▶ [TASK TO COMPLETE]:
For every line below, restate it exactly and drop the images.

Top of INFORMATION PROVIDED

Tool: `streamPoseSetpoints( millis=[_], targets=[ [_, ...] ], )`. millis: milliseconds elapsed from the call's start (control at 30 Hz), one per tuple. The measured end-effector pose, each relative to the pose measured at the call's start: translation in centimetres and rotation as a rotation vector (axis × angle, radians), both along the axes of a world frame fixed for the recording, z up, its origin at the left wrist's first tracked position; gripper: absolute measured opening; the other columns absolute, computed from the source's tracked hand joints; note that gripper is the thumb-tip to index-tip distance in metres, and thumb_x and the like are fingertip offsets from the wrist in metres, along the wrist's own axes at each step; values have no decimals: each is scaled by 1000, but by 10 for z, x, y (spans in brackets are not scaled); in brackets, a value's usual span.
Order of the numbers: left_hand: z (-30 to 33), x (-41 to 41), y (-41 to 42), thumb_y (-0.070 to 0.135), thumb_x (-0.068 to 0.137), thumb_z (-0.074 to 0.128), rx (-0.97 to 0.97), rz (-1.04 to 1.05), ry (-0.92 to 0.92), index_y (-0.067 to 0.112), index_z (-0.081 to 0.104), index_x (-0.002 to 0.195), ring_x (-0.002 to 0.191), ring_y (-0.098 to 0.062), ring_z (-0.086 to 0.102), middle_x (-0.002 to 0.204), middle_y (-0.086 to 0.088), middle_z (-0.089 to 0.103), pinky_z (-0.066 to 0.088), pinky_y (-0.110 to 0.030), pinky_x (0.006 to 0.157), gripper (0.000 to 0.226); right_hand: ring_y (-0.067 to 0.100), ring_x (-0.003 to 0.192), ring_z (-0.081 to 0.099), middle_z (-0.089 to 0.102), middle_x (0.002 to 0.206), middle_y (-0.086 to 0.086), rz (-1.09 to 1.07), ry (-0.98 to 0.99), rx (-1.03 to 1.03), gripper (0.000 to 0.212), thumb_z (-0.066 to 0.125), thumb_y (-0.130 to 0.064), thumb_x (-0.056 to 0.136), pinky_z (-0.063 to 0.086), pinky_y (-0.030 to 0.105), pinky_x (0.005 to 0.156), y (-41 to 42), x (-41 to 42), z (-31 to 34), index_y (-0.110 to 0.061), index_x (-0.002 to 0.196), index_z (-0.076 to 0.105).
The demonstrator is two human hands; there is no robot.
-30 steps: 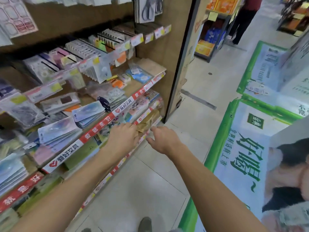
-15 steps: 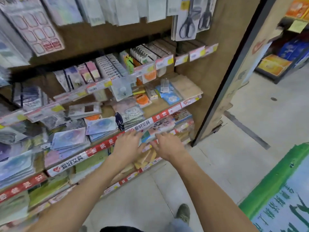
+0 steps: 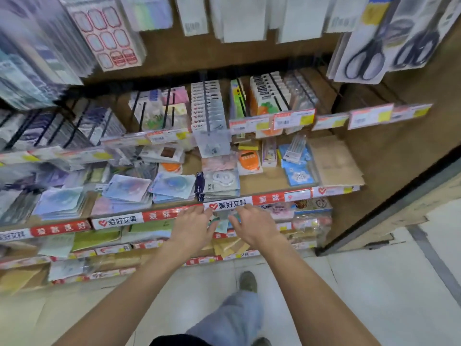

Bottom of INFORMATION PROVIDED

▶ [REPLY TO THE EXERCISE]:
Tool: `streamPoseSetpoints( millis=[_], targets=[ [_, ...] ], )`. millis: milliseconds elapsed from the call's start (control at 30 Hz), one per tuple. The measured end-effector pose, each relative to the pose measured at the call's start: translation in centimetres and rotation as a rotation vector (axis × angle, radians), both along the axes of a world frame fixed for the recording, z up, its origin at the left wrist's first tracked position; gripper: absolute measured opening; the other columns absolute, computed from the source's tracked hand joints; note that gripper is the thumb-tip to index-tip distance in metres, and thumb_x and the like are fingertip offsets from the wrist in metres, along the wrist's own axes at each step; values have no decimals: each is scaled by 1000, but by 10 for z, x, y (spans in brackets are not scaled); in brackets, a value's usual span.
Order of the numbers: left_hand: z (-30 to 33), x (-41 to 41), y (-41 to 42), thumb_y (-0.070 to 0.135), thumb_x (-0.068 to 0.137), thumb_z (-0.074 to 0.128), rx (-0.97 to 0.97), rz (-1.04 to 1.05), ry (-0.92 to 0.92), index_y (-0.067 to 0.112), index_z (-0.081 to 0.104), index_x (-0.002 to 0.195), ring_x (-0.002 to 0.191), ring_y (-0.098 to 0.062), ring_z (-0.086 to 0.102), middle_x (-0.002 to 0.204), middle_y (-0.086 to 0.088), middle_z (-0.089 to 0.103), pinky_z (-0.066 to 0.088), pinky_y (-0.110 to 0.030), pinky_x (0.006 to 0.157), gripper (0.000 to 0.226); right_hand: ring_y (-0.067 to 0.100), ring_x (-0.003 to 0.192), ring_z (-0.081 to 0.099), middle_z (-0.089 to 0.102), middle_x (0.002 to 0.206), middle_y (-0.086 to 0.086), rz (-1.09 to 1.07), ry (-0.98 to 0.99), rx (-1.03 to 1.03), gripper (0.000 to 0.212), thumb_z (-0.066 to 0.125), thumb_y (-0.130 to 0.064), thumb_x (-0.056 to 0.136), pinky_z (-0.063 to 0.086), pinky_y (-0.030 to 0.105), pinky_x (0.005 to 0.156), y (-41 to 42), x (-41 to 42), z (-31 to 34), index_y (-0.110 to 0.061), index_x (-0.002 to 0.196), index_z (-0.076 to 0.105).
The demonstrator is two human hands; there is no robot.
-30 steps: 
-15 steps: 
+0 steps: 

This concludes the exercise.